Prompt: Every line below is to be quoted exactly, with nothing added or dropped.

__________

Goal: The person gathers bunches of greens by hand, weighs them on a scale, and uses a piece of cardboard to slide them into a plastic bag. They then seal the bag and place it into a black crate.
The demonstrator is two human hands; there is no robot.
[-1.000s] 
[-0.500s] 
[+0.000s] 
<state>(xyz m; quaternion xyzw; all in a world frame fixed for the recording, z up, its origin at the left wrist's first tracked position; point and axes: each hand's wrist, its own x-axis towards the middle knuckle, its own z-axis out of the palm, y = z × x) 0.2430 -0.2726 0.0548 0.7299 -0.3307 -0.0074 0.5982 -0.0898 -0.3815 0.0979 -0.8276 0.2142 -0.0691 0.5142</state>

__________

Response to this task:
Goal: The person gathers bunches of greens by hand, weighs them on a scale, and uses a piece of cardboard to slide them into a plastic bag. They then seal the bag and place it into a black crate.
The demonstrator is two human hands; there is no robot.
[-1.000s] 
[-0.500s] 
[+0.000s] 
<state>(xyz m; quaternion xyzw; all in a world frame fixed for the recording, z up, its origin at the left wrist's first tracked position; point and axes: each hand's wrist, its own x-axis towards the middle knuckle, its own z-axis out of the palm, y = z × x) 0.2430 -0.2726 0.0548 0.7299 -0.3307 -0.0074 0.5982 -0.0898 -0.3815 0.0979 -0.8276 0.2142 -0.0691 0.5142</state>

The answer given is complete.